The page claims most programs use a radius of 6σ+1. Won't this depend entirely on the bit depth? That is, to get "perfect" results you need a radius such that the value of the convolution kernel at that radius would round to zero in that bit depth? Actually, you might need to go further... I think the worst case is bluring a black circle with a white background. To find the result corresponding to the center of the circle you want to make sure your filter is large enough to get the correct value at the center of the circle in the current bit depth. I could work out the math, but either way, the optimum radius of the kernel will certainly be a function of bit depth. —Ben FrantzDale 15:14, 2 May 2006 (UTC)

The truncation boundary 6σ+1 is rather arbitrary; see the article on scale-space implementation for a complementary description. Tpl 17:41, 9 July 2006 (UTC)

Out-of-focus lens

Image:Josefina with Bokeh.jpg - Try doing this in the GIMP.

Shouldn't it rather say something like "viewing through a translucent screen". According to my understanding the blur you get with an out of focus lens has a distribution that's close to even inside a projection of the iris and zero outside it. That doesn't look a lot like the bell curve. See bokeh. —Home Row Keysplurge 14:50, 10 May 2006 (UTC)

I think it depends on the lens. Mirror lenses, for example, are close to zero at the center, then go up and back down to zero as you go out, causing halos. Whether or not there's a lens with a Gaussian distribution, I have no idea. (unsigned by 212.9.28.123)

Well, mirror lenses naturally produce a shadow in the centre of the blur, but that's not the point. The point is, lens blur is not Gaussian, and a Gaussian blur doesn't look anything like a lens blur. (I don't even think it's physically possible to build a lens that creates a Gaussian blur.) —Home Row Keysplurge 10:27, 18 May 2006 (UTC)

I'm going to be bold and just change it. —Home Row Keysplurge 10:39, 18 May 2006 (UTC)

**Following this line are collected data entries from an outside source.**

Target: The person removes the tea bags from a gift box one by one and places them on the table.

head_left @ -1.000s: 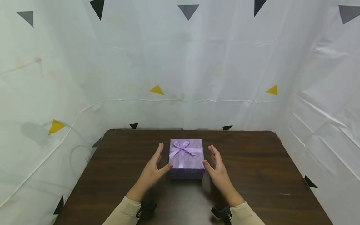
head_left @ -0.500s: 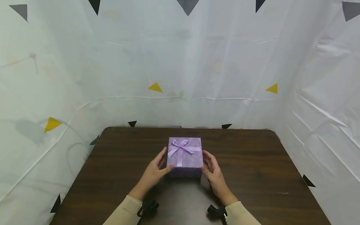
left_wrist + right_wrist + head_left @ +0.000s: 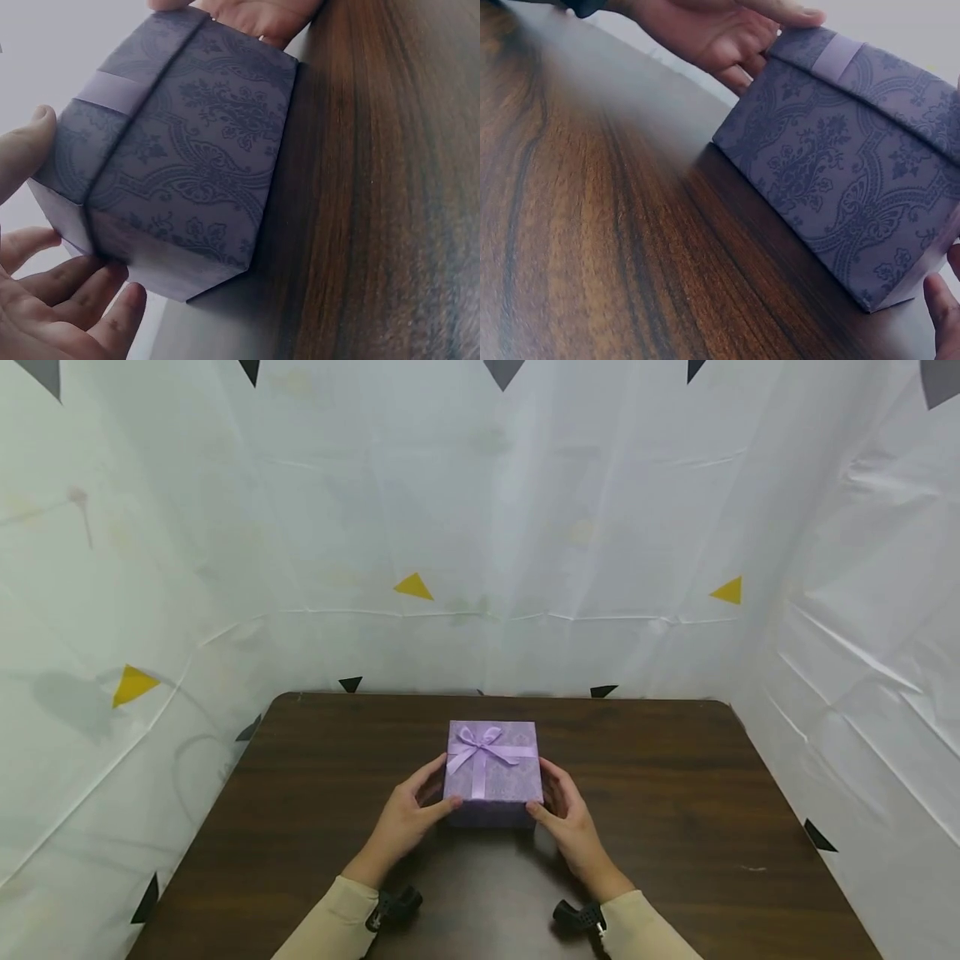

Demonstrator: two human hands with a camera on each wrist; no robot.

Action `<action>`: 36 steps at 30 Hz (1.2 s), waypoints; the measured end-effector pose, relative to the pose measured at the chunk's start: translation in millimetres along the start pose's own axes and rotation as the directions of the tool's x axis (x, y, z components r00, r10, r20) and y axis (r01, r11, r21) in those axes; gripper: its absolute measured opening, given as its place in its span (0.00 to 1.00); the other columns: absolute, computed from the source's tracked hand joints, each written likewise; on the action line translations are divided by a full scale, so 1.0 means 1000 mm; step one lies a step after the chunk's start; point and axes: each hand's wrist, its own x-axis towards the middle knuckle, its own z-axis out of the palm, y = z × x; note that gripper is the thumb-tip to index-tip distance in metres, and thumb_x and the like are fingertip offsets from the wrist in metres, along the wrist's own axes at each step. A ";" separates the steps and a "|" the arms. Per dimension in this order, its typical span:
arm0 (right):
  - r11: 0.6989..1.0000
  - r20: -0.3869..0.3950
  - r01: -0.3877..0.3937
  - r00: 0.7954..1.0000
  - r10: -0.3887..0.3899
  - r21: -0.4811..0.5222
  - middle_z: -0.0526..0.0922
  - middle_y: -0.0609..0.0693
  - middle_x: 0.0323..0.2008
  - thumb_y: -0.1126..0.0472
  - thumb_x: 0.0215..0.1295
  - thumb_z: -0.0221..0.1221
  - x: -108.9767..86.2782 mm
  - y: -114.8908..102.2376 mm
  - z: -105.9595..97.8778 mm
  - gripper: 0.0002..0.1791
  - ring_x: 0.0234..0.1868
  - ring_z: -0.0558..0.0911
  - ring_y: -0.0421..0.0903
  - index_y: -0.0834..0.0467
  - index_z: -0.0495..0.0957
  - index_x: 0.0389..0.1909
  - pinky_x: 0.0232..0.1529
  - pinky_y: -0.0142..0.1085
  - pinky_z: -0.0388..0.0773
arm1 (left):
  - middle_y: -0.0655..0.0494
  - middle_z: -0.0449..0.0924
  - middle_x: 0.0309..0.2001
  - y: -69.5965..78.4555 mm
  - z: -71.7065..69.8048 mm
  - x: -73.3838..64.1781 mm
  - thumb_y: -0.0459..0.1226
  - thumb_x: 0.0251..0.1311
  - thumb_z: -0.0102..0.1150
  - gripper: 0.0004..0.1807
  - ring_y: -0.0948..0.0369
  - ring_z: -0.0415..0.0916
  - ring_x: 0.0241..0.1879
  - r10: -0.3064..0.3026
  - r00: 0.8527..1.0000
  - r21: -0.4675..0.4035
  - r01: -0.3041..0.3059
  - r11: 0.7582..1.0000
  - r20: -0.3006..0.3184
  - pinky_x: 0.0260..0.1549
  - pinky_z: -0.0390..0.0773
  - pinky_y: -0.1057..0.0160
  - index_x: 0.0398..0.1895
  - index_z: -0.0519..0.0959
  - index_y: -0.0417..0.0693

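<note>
A purple patterned gift box (image 3: pixel 504 781) with its lid on rests on the table, a lilac ribbon bow (image 3: pixel 480 745) across its top. My left hand (image 3: pixel 403 818) grips its left side, thumb at the near front corner and fingers along the side. The right hand (image 3: pixel 573 828) mirrors this on the right side. In the left wrist view, the left fingers (image 3: pixel 82 300) lie at the seam where the lid (image 3: pixel 112 105) overlaps the base. The right wrist view shows the box's damask-like front (image 3: pixel 810 165) and only part of the right hand (image 3: pixel 946 319).
The dark wood table (image 3: pixel 675 818) extends on all sides of the box. White sheeting (image 3: pixel 480 510) with grey, black and yellow triangles surrounds its back and sides. A black wrist device (image 3: pixel 577 917) is worn at each cuff.
Both hands have closed in from beside the box until fingers and thumbs hold its sides. The head view has tilted slightly down; the box stays about where it was on the table.
</note>
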 end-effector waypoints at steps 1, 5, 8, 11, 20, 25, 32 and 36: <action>1.000 0.004 0.003 1.000 -0.003 -0.004 0.62 0.62 0.84 0.69 0.75 0.66 -0.001 0.000 0.000 0.42 0.80 0.69 0.43 0.57 0.60 0.85 0.71 0.27 0.74 | 0.45 0.66 0.83 0.000 0.000 -0.001 0.42 0.65 0.79 0.46 0.41 0.70 0.79 0.000 1.000 -0.008 0.000 1.000 -0.002 0.72 0.74 0.43 0.84 0.68 0.54; 1.000 0.016 0.021 1.000 -0.021 -0.012 0.62 0.63 0.84 0.70 0.75 0.66 -0.002 -0.001 -0.002 0.43 0.80 0.70 0.43 0.57 0.59 0.86 0.72 0.27 0.73 | 0.45 0.66 0.83 0.000 0.003 -0.004 0.42 0.65 0.79 0.46 0.41 0.71 0.78 0.016 1.000 -0.016 -0.017 1.000 -0.006 0.72 0.75 0.43 0.84 0.68 0.54; 0.999 0.022 0.038 0.999 -0.038 -0.007 0.62 0.63 0.84 0.71 0.75 0.65 -0.002 -0.002 -0.005 0.43 0.80 0.70 0.42 0.57 0.59 0.86 0.74 0.26 0.71 | 0.45 0.66 0.84 0.001 0.004 -0.005 0.41 0.66 0.78 0.46 0.40 0.71 0.78 0.036 0.999 -0.024 -0.036 0.999 0.003 0.71 0.75 0.44 0.85 0.67 0.53; 0.998 0.031 0.057 0.998 -0.057 -0.003 0.61 0.65 0.84 0.72 0.75 0.65 -0.002 -0.001 -0.006 0.43 0.80 0.70 0.40 0.59 0.59 0.86 0.74 0.26 0.71 | 0.45 0.64 0.84 0.002 0.004 -0.006 0.40 0.66 0.78 0.46 0.40 0.71 0.78 0.044 0.999 -0.035 -0.044 0.998 0.019 0.71 0.76 0.44 0.85 0.66 0.52; 0.995 0.072 0.095 0.993 -0.098 0.042 0.57 0.64 0.86 0.73 0.77 0.61 0.000 0.003 -0.006 0.43 0.83 0.66 0.47 0.57 0.55 0.88 0.75 0.27 0.70 | 0.45 0.67 0.83 -0.001 0.001 -0.003 0.38 0.66 0.77 0.46 0.41 0.71 0.78 0.080 0.996 0.001 -0.081 0.997 0.024 0.73 0.74 0.43 0.85 0.66 0.54; 0.995 0.087 0.097 0.991 -0.098 0.025 0.56 0.61 0.87 0.72 0.78 0.61 0.000 0.003 -0.007 0.44 0.85 0.62 0.54 0.54 0.54 0.88 0.75 0.27 0.70 | 0.45 0.68 0.82 0.000 0.002 -0.002 0.38 0.69 0.75 0.44 0.45 0.69 0.80 0.099 0.995 0.014 -0.100 0.995 0.023 0.77 0.71 0.44 0.85 0.65 0.53; 0.995 0.073 0.097 0.993 -0.098 0.016 0.55 0.60 0.88 0.71 0.79 0.60 0.000 0.003 -0.007 0.43 0.84 0.64 0.45 0.53 0.53 0.89 0.76 0.26 0.68 | 0.46 0.64 0.85 0.000 0.003 -0.002 0.37 0.70 0.74 0.45 0.46 0.65 0.82 0.109 0.993 -0.024 -0.108 0.994 0.044 0.77 0.69 0.45 0.86 0.63 0.53; 0.995 0.074 0.096 0.993 -0.096 0.004 0.55 0.58 0.88 0.71 0.79 0.60 0.000 0.004 -0.007 0.44 0.85 0.62 0.47 0.51 0.53 0.89 0.76 0.26 0.67 | 0.49 0.61 0.86 0.000 0.002 -0.003 0.36 0.70 0.73 0.45 0.47 0.61 0.84 0.094 0.994 -0.062 -0.091 0.994 0.056 0.77 0.68 0.45 0.87 0.63 0.57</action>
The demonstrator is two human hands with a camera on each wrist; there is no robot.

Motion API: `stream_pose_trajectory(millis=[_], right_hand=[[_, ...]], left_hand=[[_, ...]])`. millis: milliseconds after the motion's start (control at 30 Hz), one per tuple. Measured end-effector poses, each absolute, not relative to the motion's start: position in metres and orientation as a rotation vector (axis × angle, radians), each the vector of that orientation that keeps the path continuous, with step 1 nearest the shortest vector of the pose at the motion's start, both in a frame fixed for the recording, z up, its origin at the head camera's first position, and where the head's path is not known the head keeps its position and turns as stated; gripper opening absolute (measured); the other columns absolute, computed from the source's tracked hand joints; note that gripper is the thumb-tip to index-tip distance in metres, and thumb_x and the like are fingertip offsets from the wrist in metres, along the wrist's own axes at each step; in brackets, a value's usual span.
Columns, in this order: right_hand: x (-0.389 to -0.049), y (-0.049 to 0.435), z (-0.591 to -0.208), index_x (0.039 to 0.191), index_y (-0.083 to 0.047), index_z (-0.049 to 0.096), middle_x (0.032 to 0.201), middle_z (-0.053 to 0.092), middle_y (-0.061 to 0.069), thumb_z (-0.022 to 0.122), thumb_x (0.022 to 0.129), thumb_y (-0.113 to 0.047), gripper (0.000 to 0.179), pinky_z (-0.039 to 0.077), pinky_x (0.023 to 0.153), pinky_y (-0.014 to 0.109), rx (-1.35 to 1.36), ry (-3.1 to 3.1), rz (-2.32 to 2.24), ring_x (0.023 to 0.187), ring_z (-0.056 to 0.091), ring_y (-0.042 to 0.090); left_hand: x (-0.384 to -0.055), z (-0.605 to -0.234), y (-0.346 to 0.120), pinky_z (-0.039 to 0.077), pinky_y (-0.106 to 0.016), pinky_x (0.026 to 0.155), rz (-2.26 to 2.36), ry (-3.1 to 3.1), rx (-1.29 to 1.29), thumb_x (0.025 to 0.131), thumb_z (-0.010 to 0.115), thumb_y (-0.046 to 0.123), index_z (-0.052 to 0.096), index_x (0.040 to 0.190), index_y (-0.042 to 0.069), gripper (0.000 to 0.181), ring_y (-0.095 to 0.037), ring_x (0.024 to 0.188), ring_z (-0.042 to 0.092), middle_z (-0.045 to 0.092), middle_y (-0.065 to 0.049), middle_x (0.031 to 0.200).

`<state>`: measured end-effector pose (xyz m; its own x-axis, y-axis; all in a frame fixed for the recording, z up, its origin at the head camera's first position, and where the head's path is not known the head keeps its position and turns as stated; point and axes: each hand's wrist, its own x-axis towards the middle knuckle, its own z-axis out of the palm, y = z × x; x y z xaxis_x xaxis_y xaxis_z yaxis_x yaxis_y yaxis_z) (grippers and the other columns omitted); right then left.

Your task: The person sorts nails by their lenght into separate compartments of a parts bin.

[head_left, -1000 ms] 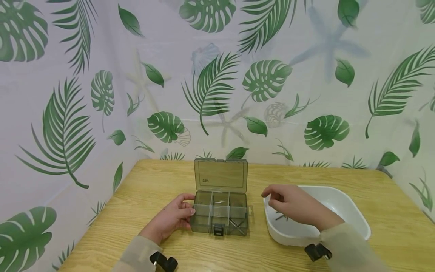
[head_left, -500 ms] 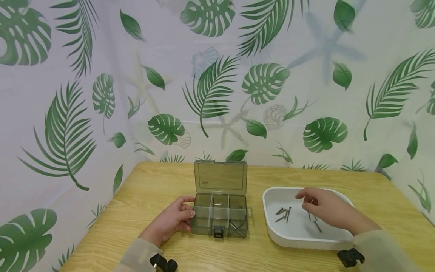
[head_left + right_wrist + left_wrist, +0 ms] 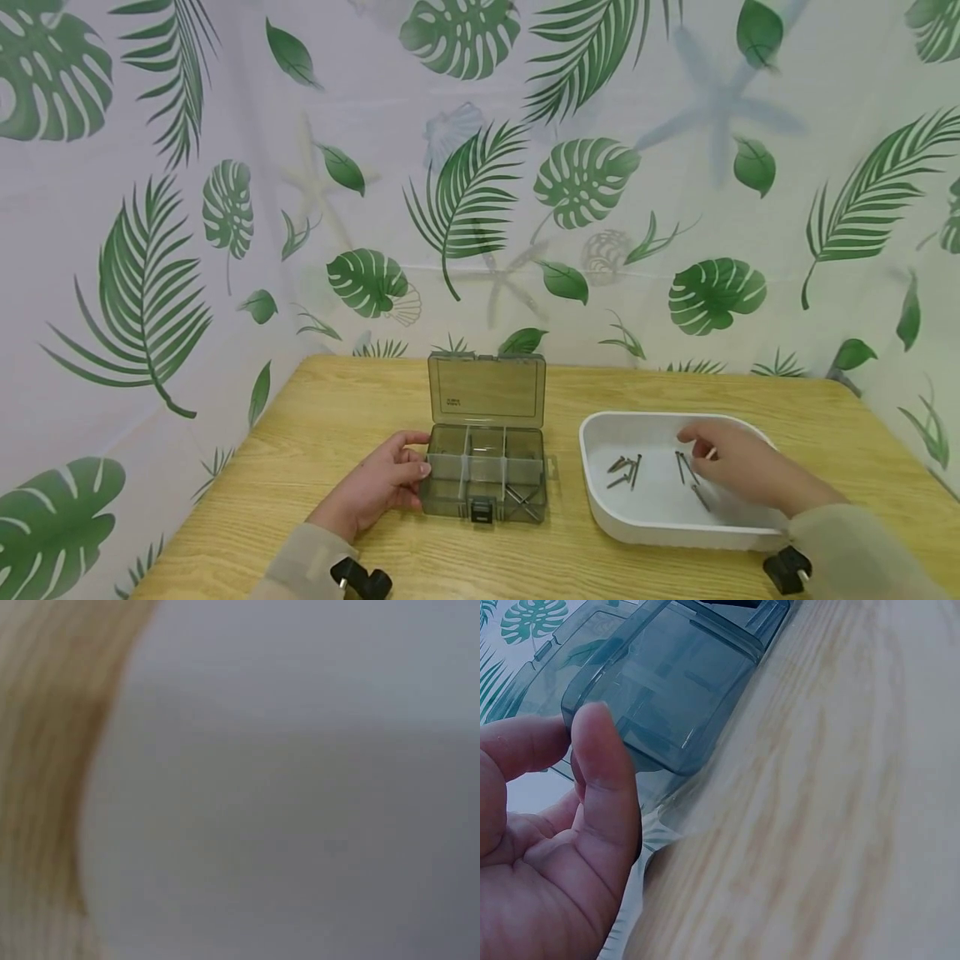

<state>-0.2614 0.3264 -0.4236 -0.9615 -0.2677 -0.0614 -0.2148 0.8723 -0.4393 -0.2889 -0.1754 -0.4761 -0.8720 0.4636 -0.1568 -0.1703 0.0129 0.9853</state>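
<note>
A smoky-grey compartment box [image 3: 483, 467] stands on the table with its lid [image 3: 487, 389] raised. My left hand [image 3: 386, 479] holds the box by its left side; in the left wrist view the thumb [image 3: 600, 750] lies at the box's edge. A few thin metal screws [image 3: 522, 502] lie in the front right compartment. To the right, my right hand [image 3: 742, 462] reaches down into a white tray [image 3: 611, 521], fingers loosely bent beside long thin screws [image 3: 686, 468]. No held thing shows in it. The right wrist view shows only blurred tray wall [image 3: 262, 810] and table.
More screws [image 3: 624, 471] lie in a cluster in the tray's left part, and another [image 3: 701, 497] lies near its front. The wooden table [image 3: 360, 392] meets a leaf-printed cloth [image 3: 480, 208] at the back and left.
My right hand has moved right from the tray's left rim and lowered into its right part, uncovering the screws on the left. My left hand and the box stay in place.
</note>
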Motion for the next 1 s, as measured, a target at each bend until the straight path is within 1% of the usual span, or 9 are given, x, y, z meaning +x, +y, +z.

Regarding the example image saying "Try doing this with the GIMP.", from what I can tell this can't be done easily with just the GIMP right now, but it can be done with the GIMP and the help another program such as ImageJ to do a large arbitrary convolution. I took an image in GIMP, set the gamma very high, saved that, opened it in ImageJ, convolved it with a 41-pixel–diameter circular kernel (which took a while since it's a O(x·y·r²) operation), saved that result, opened it in the GIMP, reversed the gamma transformation (which was required to get just the bright spots to bloom into circles), then finally I overlayed the unblured version and masked the portion I wanted out of focus. I tweaked the results (adding noise, and a tiny bit of gaussian blur), but what I describe got me 90% of the way from the original to the final version shown here:

original

final

The python script I used to make the convolution kernel goes like this:

#!/usr/bin/python
import math

size = 41
mid = size/2
for x in range(0,size):
  for y in range(0, size):
    dist = math.sqrt(pow(x-mid,2)+pow(y-mid,2))
    if dist < mid-0.5:
      print 1,
    elif dist > mid+0.5:
      print 0,
    else:
      print dist-(mid-0.5),
  print ""

I was amazed how easy this was to do well. I added it as GIMP Bug #345845. —Ben FrantzDale 23:06, 24 June 2006 (UTC)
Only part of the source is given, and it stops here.